L’una e l’altra di tali operazioni vanno compiute senza automatismi risarcitori e soprattutto sulla base di adeguata motivazione che spieghi:

–          quali pregiudizi sono stati accertati

–          con quali criteri sono stati monetizzati

–          con quali criteri il risarcimento è stato personalizzato.

In sostanza, l’aumento delle voci di danno e del quantum che può essere concesso al danneggiato sarà possibile solo con l’allegazione e la prova di quelle specifiche conseguenze indicate nell’atto di citazione, rispetto alle quali il sistema tabellare – per come è costruito – non potrebbe essere in grado di offrire una adeguata riparazione, in quanto superiori a quelle ordinariamente riconducibili a quel tipo di lesione.

Si deve trattare, cioè, di circostanze anomali ed eccezionali rispetto alla normalità dei casi, già considerata dalle tabelle milanesi.

Si deve, però, valutare se, in tale vicenda, parte attrice ha subito una sofferenza superiore rispetto a quella indefettibilmente collegata a quel tipo di lesione o se queste siano già comprese tra i pregiudizi patiti dalla vittima espressi dal bareme medico legale o meno.

Parte attrice ha sostenuto che, in conseguenza della vicenda per cui è causa, ha manifestato disagio e vergogna all’interno della scuola, mentre ha provato paura, sgomento e rabbia.

Per entrambi, i relativi stati d’animo sono degenerati in una patologia, accertabile in sede medico legale.

Da questo punto di vista, il dolore fisico a base organica rientra nel dominio della medicina legale, e va, perciò, necessariamente ricompreso nella determinazione del grado di invalidità, e risarcito attraverso la monetizzazione di quest’ultima.
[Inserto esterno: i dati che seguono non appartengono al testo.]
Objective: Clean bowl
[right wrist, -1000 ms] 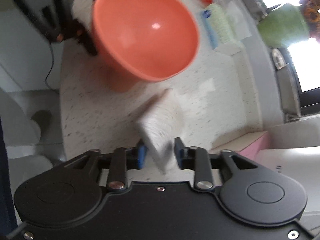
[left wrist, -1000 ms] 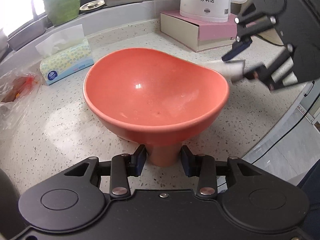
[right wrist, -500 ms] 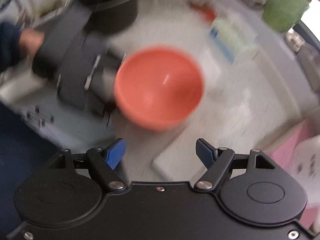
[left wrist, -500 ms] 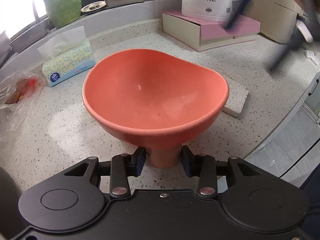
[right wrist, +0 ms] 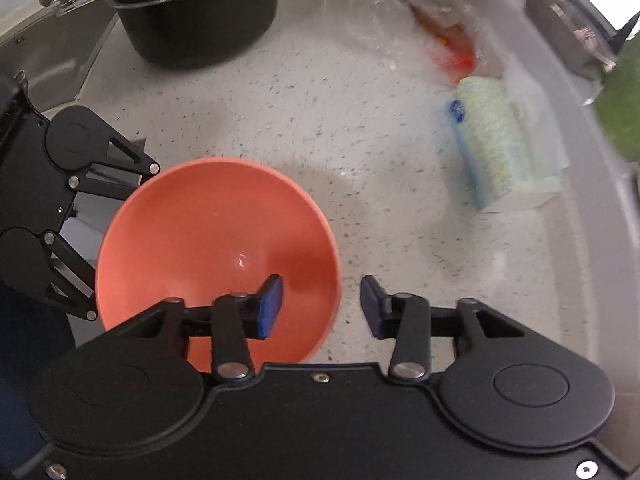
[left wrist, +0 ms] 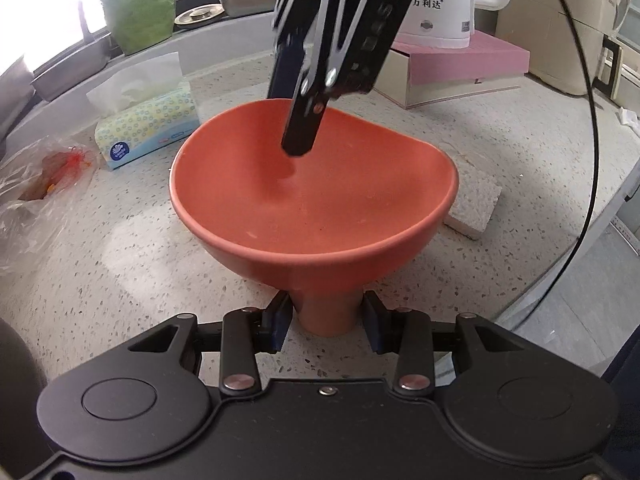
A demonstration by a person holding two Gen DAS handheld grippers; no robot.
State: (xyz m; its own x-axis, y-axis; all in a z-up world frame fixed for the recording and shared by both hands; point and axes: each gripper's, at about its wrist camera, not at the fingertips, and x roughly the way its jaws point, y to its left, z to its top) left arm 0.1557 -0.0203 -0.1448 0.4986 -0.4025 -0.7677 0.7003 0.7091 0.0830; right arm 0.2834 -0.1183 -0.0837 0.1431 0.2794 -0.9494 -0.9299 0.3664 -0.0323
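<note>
The orange footed bowl (left wrist: 320, 200) stands on the speckled counter. My left gripper (left wrist: 326, 316) is shut on its foot, one blue pad on each side. From above, my right gripper (right wrist: 320, 304) points steeply down over the bowl (right wrist: 208, 240). Its jaws are closing with the bowl's rim between them: one pad is inside the bowl, the other outside over the counter, and neither presses on it. In the left wrist view, the right gripper (left wrist: 296, 140) hangs over the bowl's far side. A white sponge (left wrist: 474, 208) lies on the counter just right of the bowl.
A tissue pack (left wrist: 148, 128) and a plastic bag (left wrist: 40, 176) lie to the left of the bowl. Behind it are a pink box (left wrist: 460, 68) with a white kettle (left wrist: 440, 20). A black pot (right wrist: 196, 12) stands by the sink. The counter's edge (left wrist: 600, 208) runs close on the right.
The right gripper let go of the sponge, which now lies beside the bowl. It opened wide, swung over the bowl and narrowed its jaws. The left gripper and bowl stayed still.
</note>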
Ciò comporta che l’allegazione di tale pregiudizio non giustifica, normalmente, alcuna esigenza di personalizzazione della liquidazione del danno.
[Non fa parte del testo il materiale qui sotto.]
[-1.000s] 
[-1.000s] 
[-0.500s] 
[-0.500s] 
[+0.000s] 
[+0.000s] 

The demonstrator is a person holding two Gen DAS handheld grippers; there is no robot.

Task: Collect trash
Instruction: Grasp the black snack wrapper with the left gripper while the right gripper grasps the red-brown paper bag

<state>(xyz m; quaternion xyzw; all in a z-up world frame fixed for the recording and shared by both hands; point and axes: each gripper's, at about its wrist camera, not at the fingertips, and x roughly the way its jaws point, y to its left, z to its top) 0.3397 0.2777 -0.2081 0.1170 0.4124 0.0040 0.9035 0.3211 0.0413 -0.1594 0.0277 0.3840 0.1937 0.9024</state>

Discorso diverso vale per la sofferenza emotiva (come, ad es., lo spavento, l’ansia e la preoccupazione causate dalle proprie condizioni di salute, la perduta stima, considerazione o compiacimento di sé) che non è medico-legalmente obiettivabile.
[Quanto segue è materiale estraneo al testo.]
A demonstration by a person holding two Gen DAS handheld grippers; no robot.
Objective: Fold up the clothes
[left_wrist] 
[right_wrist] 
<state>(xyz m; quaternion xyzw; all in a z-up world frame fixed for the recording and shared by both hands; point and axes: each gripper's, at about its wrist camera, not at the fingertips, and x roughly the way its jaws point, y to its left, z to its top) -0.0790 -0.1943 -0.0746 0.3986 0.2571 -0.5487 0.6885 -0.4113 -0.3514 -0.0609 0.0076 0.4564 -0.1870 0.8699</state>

A ciò deve aggiungersi che la giurisprudenza afferma che la gravità del fatto non è irrilevante ai fini della quantificazione del danno alla persona, ma assume rilievo non in un’ottica punitiva, bensì nella misura in cui essa abbia determinato una maggiore sofferenza nel danneggiato.

In sostanza, per la giurisprudenza maggioritaria, la gravità della condotta può assumere rilevanza indiretta nella misura in cui abbia aggravato le conseguenze dell’illecito.